■ **Directions for this task**
The answer must be every record below, repeated exactly.

(Items from a data source)
___
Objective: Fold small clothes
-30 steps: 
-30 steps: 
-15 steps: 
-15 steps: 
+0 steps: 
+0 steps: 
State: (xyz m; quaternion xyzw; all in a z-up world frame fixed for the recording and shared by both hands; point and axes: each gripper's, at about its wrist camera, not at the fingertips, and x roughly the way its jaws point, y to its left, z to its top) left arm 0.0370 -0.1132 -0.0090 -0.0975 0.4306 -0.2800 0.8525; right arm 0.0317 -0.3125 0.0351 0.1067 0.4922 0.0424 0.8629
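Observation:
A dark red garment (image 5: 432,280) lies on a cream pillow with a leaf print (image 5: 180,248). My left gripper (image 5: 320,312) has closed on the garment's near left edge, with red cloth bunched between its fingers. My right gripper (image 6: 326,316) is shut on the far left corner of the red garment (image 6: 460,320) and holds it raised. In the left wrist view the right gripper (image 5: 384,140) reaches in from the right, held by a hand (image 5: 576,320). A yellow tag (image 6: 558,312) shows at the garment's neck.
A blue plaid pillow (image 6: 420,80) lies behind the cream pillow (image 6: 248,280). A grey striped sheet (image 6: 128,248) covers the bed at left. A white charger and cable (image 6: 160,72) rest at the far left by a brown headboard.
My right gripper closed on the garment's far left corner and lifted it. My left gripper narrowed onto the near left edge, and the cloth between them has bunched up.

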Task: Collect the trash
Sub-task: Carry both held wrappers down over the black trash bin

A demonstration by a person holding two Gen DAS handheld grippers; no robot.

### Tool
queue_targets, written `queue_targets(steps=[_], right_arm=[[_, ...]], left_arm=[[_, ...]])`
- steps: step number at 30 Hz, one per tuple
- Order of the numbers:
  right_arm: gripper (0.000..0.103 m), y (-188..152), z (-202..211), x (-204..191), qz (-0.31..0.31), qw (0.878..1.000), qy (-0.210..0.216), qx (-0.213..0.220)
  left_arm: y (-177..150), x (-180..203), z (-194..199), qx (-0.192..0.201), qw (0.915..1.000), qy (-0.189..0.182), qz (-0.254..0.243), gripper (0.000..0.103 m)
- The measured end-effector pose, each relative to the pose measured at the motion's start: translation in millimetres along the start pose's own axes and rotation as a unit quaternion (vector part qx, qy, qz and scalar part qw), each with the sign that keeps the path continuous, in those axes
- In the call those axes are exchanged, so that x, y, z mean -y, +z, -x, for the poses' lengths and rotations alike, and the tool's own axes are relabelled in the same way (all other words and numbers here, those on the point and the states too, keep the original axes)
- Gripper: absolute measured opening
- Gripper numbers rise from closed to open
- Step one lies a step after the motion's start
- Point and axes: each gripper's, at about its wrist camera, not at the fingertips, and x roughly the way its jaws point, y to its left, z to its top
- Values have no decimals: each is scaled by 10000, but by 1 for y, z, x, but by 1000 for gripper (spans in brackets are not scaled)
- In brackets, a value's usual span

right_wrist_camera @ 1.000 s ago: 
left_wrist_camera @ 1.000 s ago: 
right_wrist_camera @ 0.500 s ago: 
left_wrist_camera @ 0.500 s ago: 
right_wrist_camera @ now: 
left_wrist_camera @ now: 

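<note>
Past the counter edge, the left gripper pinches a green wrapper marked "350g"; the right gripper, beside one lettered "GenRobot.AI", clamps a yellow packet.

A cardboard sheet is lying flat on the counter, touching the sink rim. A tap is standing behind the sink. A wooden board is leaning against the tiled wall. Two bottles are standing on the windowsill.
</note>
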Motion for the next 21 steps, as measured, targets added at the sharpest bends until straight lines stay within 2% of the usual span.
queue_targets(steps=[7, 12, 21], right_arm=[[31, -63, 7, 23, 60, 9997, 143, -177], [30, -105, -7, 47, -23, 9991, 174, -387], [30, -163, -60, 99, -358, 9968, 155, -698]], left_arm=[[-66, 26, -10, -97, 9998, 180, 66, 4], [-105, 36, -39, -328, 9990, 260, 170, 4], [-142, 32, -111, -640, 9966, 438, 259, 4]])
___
■ **Solution to this task**
Objective: Fold small clothes
-30 steps: 
-30 steps: 
-15 steps: 
-15 steps: 
+0 steps: 
+0 steps: 
State: (xyz m; quaternion xyzw; all in a z-up world frame fixed for the recording and shared by both hands; point and axes: each gripper's, at about its wrist camera, not at the fingertips, and x roughly the way its jaws point, y to its left, z to its top) left arm 0.0370 -0.1132 -0.0090 -0.0975 0.4306 -0.2800 0.8525; right arm 0.0317 -0.3125 0.0351 0.1067 0.4922 0.0424 0.8629
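Observation:
A dark red garment (image 5: 432,280) lies on a cream pillow with a leaf print (image 5: 180,248). My left gripper (image 5: 320,312) has closed on the garment's near left edge, with red cloth bunched between its fingers. My right gripper (image 6: 326,316) is shut on the far left corner of the red garment (image 6: 460,320) and holds it raised. In the left wrist view the right gripper (image 5: 384,140) reaches in from the right, held by a hand (image 5: 576,320). A yellow tag (image 6: 558,312) shows at the garment's neck.
A blue plaid pillow (image 6: 420,80) lies behind the cream pillow (image 6: 248,280). A grey striped sheet (image 6: 128,248) covers the bed at left. A white charger and cable (image 6: 160,72) rest at the far left by a brown headboard.
My right gripper closed on the garment's far left corner and lifted it. My left gripper narrowed onto the near left edge, and the cloth between them has bunched up.
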
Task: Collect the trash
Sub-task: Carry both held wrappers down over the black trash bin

A demonstration by a person holding two Gen DAS handheld grippers; no robot.

### Tool
queue_targets, written `queue_targets(steps=[_], right_arm=[[_, ...]], left_arm=[[_, ...]])`
- steps: step number at 30 Hz, one per tuple
- Order of the numbers:
  right_arm: gripper (0.000..0.103 m), y (-188..152), z (-202..211), x (-204..191), qz (-0.31..0.31), qw (0.878..1.000), qy (-0.210..0.216), qx (-0.213..0.220)
  left_arm: y (-177..150), x (-180..203), z (-194..199), qx (-0.192..0.201), qw (0.915..1.000), qy (-0.189..0.182), qz (-0.254..0.243), gripper (0.000..0.103 m)
- The measured end-effector pose, each relative to the pose measured at the motion's start: translation in millimetres along the start pose's own axes and rotation as a unit quaternion (vector part qx, qy, qz and scalar part qw), each with the sign that keeps the path continuous, in those axes
- In the call those axes are exchanged, so that x, y, z mean -y, +z, -x, for the poses' lengths and rotations alike, and the tool's own axes are relabelled in the same way (all other words and numbers here, those on the point and the states too, keep the original axes)
- Gripper: absolute measured opening
- Gripper numbers rise from closed to open
- Step one lies a step after the motion's start
- Point and axes: each gripper's, at about its wrist camera, not at the fingertips, and x roughly the way its jaws point, y to its left, z to its top
- Values have no decimals: each is scaled by 10000, but by 1 for y, z, x, but by 1000 for gripper (spans in brackets are not scaled)
- In brackets, a value's usual span

right_wrist_camera @ 1.000 s ago: 
left_wrist_camera @ 1.000 s ago: 
right_wrist_camera @ 0.500 s ago: 
left_wrist_camera @ 0.500 s ago: 
right_wrist_camera @ now: 
left_wrist_camera @ now: 

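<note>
Past the counter edge, the left gripper pinches a green wrapper marked "350g"; the right gripper, beside one lettered "GenRobot.AI", clamps a yellow packet.

A cardboard sheet is lying flat on the counter, touching the sink rim. A tap is standing behind the sink. A wooden board is leaning against the tiled wall. Two bottles are standing on the windowsill.
</note>
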Motion for the next 21 steps, as measured, targets added at the sharpest bends until straight lines stay within 2% of the usual span.
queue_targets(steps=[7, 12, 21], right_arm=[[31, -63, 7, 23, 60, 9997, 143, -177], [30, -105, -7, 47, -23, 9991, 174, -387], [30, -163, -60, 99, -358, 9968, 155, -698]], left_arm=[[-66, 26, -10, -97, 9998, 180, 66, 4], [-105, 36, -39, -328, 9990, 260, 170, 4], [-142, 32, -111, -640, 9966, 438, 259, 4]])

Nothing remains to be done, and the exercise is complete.